### WHAT YOU HAVE TO DO
Write out exactly the lines below that run from the one containing "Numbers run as" through the one containing "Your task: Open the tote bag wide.", both included, with no other lines.

:: EXTRACTED RECORDS ::

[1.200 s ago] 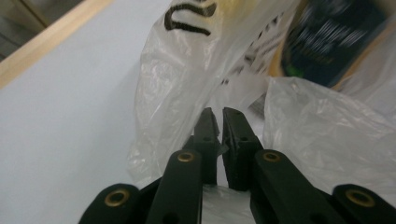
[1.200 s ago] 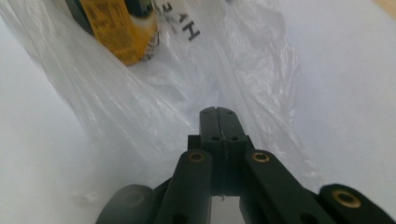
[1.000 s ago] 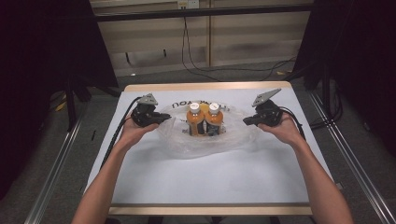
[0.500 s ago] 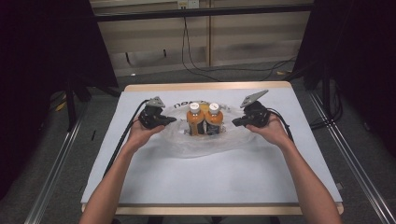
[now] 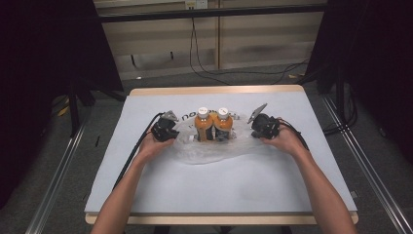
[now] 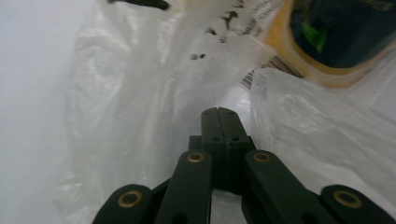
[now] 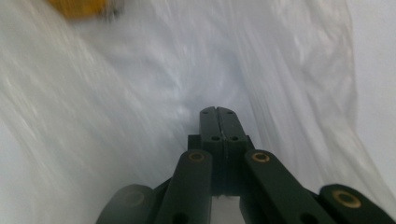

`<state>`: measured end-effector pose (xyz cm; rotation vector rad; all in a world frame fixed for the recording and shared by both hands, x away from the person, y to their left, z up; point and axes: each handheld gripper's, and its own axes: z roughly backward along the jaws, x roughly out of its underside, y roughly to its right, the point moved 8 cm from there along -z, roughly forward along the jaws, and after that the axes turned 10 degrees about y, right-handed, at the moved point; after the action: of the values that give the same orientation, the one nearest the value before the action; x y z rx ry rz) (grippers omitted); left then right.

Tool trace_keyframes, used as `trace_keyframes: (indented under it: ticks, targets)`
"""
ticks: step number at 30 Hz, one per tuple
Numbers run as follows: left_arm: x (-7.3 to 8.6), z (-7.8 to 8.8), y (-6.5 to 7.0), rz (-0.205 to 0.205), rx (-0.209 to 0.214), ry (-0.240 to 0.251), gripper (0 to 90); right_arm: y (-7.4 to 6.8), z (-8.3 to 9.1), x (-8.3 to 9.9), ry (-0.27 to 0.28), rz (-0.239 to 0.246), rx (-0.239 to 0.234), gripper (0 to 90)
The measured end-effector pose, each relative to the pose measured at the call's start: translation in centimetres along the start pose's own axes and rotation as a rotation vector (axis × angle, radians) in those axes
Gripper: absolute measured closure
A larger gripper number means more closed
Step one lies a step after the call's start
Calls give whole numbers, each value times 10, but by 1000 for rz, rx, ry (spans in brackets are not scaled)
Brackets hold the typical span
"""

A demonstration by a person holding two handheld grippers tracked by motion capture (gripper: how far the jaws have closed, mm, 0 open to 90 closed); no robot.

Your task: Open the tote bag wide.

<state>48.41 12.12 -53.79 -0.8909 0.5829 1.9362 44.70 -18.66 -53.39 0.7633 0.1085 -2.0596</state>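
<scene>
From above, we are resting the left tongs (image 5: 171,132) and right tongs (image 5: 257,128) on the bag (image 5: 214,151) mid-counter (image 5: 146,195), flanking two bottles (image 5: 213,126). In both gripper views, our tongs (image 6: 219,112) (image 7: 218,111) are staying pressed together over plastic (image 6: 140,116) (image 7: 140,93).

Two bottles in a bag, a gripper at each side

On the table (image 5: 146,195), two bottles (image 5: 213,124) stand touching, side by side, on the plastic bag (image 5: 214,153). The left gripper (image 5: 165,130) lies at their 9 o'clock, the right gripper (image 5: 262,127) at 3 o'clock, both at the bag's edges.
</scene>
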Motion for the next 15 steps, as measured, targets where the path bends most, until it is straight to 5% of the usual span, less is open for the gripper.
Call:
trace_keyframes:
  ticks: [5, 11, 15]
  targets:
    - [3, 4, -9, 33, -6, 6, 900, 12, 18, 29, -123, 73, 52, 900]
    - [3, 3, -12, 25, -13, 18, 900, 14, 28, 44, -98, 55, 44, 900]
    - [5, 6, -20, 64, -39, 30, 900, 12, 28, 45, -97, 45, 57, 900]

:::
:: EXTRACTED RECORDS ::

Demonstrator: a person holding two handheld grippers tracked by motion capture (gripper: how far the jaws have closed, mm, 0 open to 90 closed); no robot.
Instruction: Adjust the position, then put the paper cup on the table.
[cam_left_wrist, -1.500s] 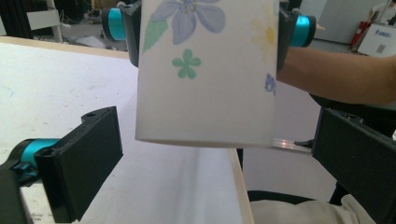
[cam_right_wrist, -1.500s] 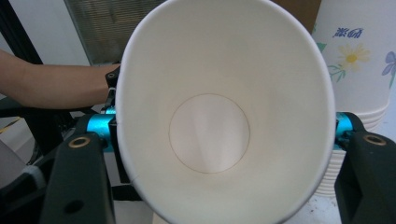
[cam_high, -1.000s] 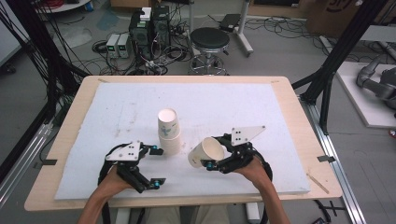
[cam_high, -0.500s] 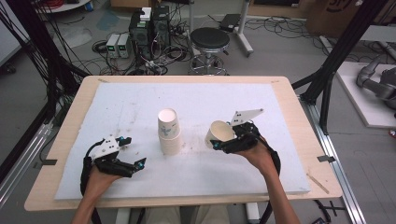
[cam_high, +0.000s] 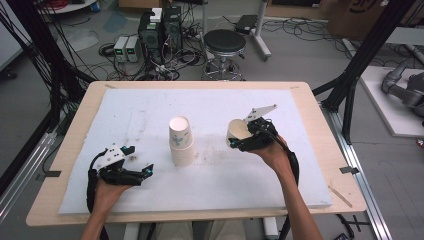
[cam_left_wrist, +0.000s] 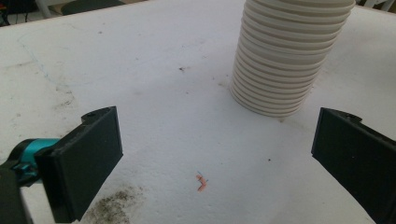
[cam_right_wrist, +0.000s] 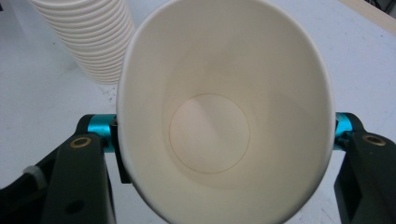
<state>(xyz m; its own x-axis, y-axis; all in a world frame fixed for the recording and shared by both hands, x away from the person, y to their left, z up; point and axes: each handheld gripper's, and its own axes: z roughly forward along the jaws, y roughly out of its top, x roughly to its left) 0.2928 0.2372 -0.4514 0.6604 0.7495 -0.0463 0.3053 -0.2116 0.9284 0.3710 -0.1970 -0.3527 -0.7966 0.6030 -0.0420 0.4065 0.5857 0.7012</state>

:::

### SOLUTION TO THIS EXERCISE
Numbers run as follows: left_arm: x (-7.3 to 8.6), z (-7.8 to 8.8), y (-6.5 to 7.0), rz (-0.205 to 0.205), rx (-0.209 to 0.214), ry (-0.240 to 0.251), gripper (0 to 90); right_arm: y (-7.4 to 6.8), z (-8.3 to 9.1), x (-8.3 to 9.9), ry (-0.27 to 0.28), rz (-0.239 to 0.246), rx (-0.239 to 0.234), gripper (0 to 90)
The measured end-effector pose, each relative to the pose measured at the call's start: translation in centimetres along the start pose's own axes and rotation as a rotation vector (axis × angle, radians) in those axes
Gripper: absolute measured closure
A larger gripper number means more closed
Step one lies a step after the call's start
Calls give whole numbers, each value times 10, but by 1000 for rz, rx, ry (spans in brackets are not scaled)
Brackets hold the typical span
"""

A demonstration by a person holding two handheld grippers tracked by motion capture (gripper: how far the jaws have closed, mm, 0 open to 90 closed); no robot.

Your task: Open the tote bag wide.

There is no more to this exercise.